_Assignment_
Within the records below, how many lines contain "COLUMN"? The answer is that number alone.

_Exercise data_

————

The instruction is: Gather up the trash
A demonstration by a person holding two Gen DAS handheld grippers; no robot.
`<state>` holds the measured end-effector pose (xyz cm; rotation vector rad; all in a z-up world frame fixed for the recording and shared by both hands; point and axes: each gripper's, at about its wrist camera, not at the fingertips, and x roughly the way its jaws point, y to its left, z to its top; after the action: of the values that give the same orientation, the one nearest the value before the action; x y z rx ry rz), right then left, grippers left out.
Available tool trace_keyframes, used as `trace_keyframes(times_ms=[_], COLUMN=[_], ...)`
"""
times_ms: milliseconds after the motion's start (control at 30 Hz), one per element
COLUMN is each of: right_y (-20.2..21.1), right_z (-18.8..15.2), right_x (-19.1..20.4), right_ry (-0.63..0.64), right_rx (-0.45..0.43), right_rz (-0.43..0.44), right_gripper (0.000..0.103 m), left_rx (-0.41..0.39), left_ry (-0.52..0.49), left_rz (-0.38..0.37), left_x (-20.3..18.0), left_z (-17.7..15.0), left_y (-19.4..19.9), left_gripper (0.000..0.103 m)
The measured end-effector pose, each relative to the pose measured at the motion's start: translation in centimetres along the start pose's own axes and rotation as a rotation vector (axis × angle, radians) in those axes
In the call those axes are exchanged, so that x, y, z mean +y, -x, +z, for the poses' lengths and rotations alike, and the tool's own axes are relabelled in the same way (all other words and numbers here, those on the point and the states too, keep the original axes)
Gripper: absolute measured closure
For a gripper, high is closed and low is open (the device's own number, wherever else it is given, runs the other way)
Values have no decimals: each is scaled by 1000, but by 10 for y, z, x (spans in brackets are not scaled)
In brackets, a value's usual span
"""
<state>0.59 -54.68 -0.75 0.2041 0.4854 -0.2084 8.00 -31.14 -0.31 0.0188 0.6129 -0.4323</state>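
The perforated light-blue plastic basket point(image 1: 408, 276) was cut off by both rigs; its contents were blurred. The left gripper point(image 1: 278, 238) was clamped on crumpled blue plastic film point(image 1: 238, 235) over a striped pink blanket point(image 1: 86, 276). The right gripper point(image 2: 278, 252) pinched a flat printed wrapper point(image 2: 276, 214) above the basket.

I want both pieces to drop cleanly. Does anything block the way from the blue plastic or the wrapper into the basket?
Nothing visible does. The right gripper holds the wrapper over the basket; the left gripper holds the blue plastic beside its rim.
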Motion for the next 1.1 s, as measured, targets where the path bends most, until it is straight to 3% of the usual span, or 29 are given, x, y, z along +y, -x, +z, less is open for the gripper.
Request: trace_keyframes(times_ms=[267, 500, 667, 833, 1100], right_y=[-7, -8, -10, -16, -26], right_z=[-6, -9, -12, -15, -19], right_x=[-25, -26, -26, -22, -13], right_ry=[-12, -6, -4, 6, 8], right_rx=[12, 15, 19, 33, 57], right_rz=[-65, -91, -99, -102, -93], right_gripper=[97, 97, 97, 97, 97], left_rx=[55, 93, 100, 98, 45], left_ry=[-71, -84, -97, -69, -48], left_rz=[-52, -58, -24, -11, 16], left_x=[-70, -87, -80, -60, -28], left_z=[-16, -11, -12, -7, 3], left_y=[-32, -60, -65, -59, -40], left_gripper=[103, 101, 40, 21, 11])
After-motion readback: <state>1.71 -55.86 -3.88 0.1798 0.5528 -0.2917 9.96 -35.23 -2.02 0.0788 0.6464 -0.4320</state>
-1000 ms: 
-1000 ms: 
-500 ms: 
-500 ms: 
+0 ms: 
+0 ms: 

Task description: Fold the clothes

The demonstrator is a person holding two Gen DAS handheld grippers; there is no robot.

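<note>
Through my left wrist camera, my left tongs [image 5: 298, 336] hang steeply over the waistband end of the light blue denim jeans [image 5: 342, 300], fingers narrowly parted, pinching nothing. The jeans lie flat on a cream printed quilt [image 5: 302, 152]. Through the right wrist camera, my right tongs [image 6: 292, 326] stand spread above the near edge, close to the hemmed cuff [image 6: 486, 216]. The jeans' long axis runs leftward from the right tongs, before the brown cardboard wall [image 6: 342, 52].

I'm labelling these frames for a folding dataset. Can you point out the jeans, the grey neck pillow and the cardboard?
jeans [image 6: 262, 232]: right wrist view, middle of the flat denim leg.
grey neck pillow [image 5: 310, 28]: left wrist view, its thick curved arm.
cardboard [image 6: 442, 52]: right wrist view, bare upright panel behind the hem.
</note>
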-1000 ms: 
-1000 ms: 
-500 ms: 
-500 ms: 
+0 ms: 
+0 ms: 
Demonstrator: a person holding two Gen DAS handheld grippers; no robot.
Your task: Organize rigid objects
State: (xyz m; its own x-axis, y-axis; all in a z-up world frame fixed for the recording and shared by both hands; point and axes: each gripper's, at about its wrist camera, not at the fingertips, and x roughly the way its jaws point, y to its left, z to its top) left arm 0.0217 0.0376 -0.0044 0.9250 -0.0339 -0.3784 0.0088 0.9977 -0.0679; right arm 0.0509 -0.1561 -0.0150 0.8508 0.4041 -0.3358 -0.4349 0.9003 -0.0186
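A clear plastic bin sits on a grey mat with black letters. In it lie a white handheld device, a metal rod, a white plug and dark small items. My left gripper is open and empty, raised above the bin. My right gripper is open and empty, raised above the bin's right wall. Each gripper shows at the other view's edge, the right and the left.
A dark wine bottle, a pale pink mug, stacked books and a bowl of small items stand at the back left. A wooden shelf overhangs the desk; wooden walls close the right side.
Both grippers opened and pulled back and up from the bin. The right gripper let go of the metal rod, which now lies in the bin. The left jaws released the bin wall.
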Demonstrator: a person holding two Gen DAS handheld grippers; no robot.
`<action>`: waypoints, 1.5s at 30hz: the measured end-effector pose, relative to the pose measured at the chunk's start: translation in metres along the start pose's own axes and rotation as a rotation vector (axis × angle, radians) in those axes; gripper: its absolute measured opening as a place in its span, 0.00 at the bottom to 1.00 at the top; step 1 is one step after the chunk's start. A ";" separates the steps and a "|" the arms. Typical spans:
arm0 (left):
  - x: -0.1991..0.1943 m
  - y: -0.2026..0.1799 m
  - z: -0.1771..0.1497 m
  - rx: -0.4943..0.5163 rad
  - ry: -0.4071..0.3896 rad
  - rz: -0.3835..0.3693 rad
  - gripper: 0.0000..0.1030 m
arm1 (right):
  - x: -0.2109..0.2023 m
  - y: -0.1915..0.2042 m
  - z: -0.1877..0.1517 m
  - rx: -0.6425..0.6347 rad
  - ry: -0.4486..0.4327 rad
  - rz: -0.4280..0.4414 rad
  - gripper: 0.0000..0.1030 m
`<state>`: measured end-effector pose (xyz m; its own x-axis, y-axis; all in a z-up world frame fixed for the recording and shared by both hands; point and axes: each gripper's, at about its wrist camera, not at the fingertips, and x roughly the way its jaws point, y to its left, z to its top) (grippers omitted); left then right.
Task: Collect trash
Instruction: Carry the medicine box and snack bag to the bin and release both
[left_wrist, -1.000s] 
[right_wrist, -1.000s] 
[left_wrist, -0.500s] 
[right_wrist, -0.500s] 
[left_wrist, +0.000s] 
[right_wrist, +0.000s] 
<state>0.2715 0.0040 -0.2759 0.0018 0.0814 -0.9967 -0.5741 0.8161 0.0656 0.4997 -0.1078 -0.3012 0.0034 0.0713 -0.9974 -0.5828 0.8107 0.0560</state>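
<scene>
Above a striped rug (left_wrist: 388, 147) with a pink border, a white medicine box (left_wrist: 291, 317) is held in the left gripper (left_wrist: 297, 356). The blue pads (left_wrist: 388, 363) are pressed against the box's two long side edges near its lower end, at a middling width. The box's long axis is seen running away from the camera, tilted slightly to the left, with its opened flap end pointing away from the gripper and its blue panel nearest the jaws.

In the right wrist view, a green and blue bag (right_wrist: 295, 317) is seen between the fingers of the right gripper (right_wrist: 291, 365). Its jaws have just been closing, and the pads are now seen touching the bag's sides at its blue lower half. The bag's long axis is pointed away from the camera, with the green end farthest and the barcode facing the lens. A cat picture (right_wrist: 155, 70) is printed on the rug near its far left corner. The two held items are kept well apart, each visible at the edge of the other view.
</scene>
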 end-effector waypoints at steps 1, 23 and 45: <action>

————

_Problem solution_
2